---------- DATASET EXTRACT

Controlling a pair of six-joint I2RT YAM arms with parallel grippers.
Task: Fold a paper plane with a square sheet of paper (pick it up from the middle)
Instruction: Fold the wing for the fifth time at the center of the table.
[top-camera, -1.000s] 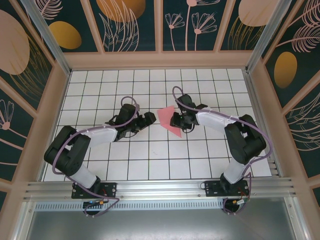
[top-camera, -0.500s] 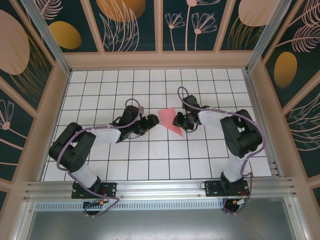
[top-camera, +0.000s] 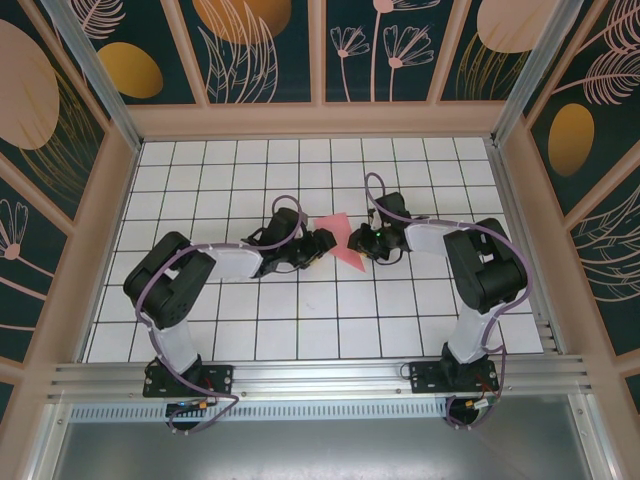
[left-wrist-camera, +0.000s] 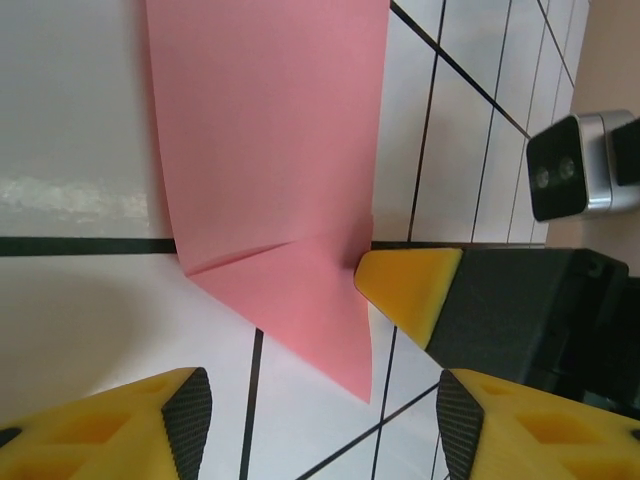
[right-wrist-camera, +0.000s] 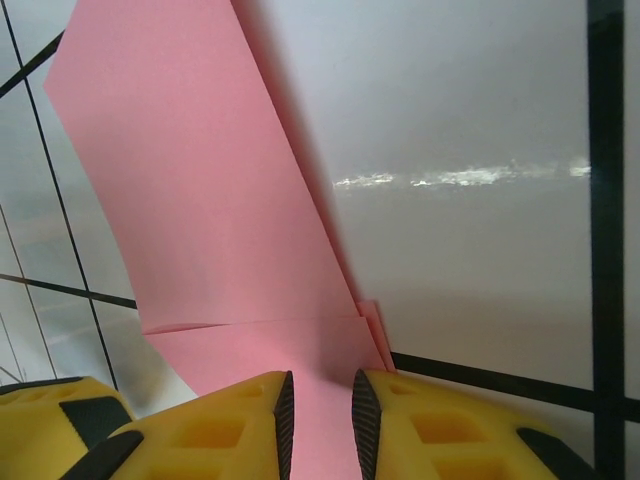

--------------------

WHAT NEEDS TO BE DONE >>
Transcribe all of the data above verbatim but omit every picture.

OUTPUT OF THE EXERCISE >>
Controlling a pair of six-joint I2RT YAM arms with parallel grippers.
Task: Fold a paper plane with a square sheet of paper (pick it up from the middle)
Instruction: Fold the wing for the fifth time at the center of the table.
[top-camera, -1.000s] 
[top-camera, -0.500s] 
[top-camera, +0.000s] 
[left-wrist-camera, +0.000s] 
[right-wrist-camera, +0.000s] 

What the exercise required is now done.